These approaches are not mutually exclusive. Many of the folks I speak to are doing both and aiming to meet in the middle somewhere. I genuinely see the case for both in some of the insurers I work with. You simply can't run 30-year-old platforms and expect to meet modern-day agility requirements. The second approach above, of course, is where the insurtech (r)evolution is playing out right now in full force. Finding our feet I categorized these challengers into three broad categories:
  • Category 1 — Modern-day equivalents of the traditional (large) core system providers, albeit cloud-native and built for speed to market. These are all-encompassing, with a huge amount of flexibility, either to operate standalone or integrate into carriers' existing standard tools for rating, documentation, etc.
  • Category 2 — As above, but with the added benefit of being able to write business in specific states or geographies, authorized by local regulators.
  • Category 3 — Players that have been built from the ground up to solve a single, specific problem -- but that could easily be repurposed to solve another challenge or address a new line of business.
I mapped some of the existing players into each of these groups below. This is not exhaustive; we know there are north of 2,000 insurtech startups and over 100 providers in the platform space. A little more detail Category 1 — Instanda, for example, has 45-plus clients, from MGAs to insurers, that it has helped launch propositions and products to market in 8 to 12 weeks each, often less. Like everyone in this space, Instanda is cloud-native, sitting on Microsoft Azure, with the ability to spin up and down in a heartbeat. The screenshot below shows the simple, logical flow a business user can follow to create full insurance products, from rating questions and calculations to documents and endorsements. Adding to this, Instanda will quite happily deal with the first notice of loss (FNOL) phase for claims, passing then on to the client's in-house claims or TPA platform. Category 2 — Slice not only has a cloud-based platform with ICS for policy and claims, it has the ability to write business in specific states. Built from the cloud down, Slice is outsourcing the speed-to-market challenge and has some great examples. Category 3 — Finally, these folks have been on their merry way solving very specific challenges, whether it's Laka reinventing the business model while solving cycle insurance, or Flock with its head in the clouds with drone insurance or Canopy for Renters or MyUrbanJungle or Buzz or so many others. They have built in most cases an end-to-end platform focused on one line of business or one specific product. There is nothing stopping them leveraging this technology for another line. For example, what else could Flock insure that needed: location, real-time pricing, third-party data and much more? You guessed it: anything in the mobility space. And I probably wouldn't limit it there, either. Have a look at the Flock full insurance stack: My view is that those in Category 3 are more likely to (will need to?) pivot into Category 1 or 2 in the search of scale, unless, of course, the business segment they have gone after is large enough. I would ask: How can I turn my platform and capability to broader and greater use? Solving business challenges I see insurers leveraging any number of these platforms depending on what their specific business challenge is to address new market pressures very quickly, whether they want:
  • new capability, flexibility and speed (category 1)
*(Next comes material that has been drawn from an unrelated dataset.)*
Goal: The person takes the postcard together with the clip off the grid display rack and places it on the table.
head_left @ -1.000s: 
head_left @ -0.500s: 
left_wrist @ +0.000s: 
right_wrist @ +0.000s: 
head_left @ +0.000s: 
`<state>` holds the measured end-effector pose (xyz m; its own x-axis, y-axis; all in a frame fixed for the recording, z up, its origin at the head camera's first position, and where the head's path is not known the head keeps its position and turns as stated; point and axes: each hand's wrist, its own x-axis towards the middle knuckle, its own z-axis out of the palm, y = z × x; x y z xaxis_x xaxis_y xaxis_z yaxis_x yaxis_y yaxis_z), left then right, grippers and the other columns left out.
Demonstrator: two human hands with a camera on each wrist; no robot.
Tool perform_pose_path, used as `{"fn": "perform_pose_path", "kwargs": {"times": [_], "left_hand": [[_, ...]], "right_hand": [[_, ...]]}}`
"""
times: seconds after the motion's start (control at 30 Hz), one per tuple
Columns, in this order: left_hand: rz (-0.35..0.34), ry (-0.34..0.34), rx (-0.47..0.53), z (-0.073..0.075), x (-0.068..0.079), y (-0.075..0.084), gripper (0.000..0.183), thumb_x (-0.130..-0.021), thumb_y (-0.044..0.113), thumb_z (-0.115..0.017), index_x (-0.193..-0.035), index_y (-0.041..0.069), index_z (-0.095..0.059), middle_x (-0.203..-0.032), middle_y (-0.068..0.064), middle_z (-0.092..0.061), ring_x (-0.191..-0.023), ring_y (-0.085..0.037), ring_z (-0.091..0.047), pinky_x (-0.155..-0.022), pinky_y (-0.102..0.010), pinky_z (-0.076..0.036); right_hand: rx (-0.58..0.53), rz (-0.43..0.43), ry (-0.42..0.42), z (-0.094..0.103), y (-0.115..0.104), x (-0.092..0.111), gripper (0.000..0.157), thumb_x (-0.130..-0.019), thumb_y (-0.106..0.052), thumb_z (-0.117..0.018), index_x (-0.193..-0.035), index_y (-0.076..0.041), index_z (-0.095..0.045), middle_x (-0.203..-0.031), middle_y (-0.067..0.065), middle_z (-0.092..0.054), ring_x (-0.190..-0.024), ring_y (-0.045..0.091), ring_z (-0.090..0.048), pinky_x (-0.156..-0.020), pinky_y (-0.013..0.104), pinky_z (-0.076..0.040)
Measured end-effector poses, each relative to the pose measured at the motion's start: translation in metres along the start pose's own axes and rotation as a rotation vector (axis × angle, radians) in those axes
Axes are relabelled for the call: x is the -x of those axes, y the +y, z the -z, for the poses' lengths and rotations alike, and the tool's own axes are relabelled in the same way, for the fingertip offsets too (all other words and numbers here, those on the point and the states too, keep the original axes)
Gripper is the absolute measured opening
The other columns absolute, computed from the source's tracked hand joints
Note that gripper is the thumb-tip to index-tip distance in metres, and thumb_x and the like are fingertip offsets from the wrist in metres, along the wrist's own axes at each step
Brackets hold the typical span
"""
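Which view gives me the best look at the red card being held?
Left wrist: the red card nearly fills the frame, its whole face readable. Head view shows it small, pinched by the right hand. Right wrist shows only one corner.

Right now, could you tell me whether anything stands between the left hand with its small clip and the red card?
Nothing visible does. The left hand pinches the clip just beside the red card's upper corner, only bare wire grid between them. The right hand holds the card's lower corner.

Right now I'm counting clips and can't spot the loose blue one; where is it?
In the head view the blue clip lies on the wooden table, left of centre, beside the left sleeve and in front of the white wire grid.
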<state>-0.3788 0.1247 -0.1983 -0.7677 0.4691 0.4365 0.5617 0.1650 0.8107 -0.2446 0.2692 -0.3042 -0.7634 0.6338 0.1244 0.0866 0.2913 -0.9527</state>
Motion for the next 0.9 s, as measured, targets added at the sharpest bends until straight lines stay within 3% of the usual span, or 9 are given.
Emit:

  • above, plus the ability to test easily in new states/markets (category 2)
  • a new specific product/line of business (category 3)
Interestingly, many of these platforms are country-specific or country-focused (not to say they can't work across geographies), a lot of these operating in the individual countries where they started. They are not only cloud-native but are geared up for the API economy. A great example is CoverGenius, which integrates at the commerce layer, not as an additional task for the customer. (Here is an interview with Sarah and the team here.) There will not be one single platform here. It's great to see insurers leveraging the right one to address the business problem. New platforms, new challenges Jump forward five to 10 years, and we may well be back to insurers having more platforms to manage than they currently do, but being less reliant on any single slow old beast. I'd hate to share some of the numbers that I see when it comes to the numbers of PAS platforms in play at most insurers; needless to say, it's never one! Maybe we'll go full circle and head back to mainframes, but I very much doubt it. My hope and expectation are we get the data right and end up with a beautifully orchestrated ecosystem of capabilities with multiple platforms doing what they do best and meeting specific market demands. Growing up, what next for the startups As the startups in Category 3 mature and scale, I see this as a typical sequence of events:
  1. The early years: As a new startup, most founders I know build their own tech stack, and do a bloody good job of it. They are unbound by legacy, free from data, customers, partners and all the other the things that often get in the way, and give you the benefit of a clean sheet of paper. This is enough to prove the concept, business idea, ability to acquire customers and get the seed/series A round under the belt.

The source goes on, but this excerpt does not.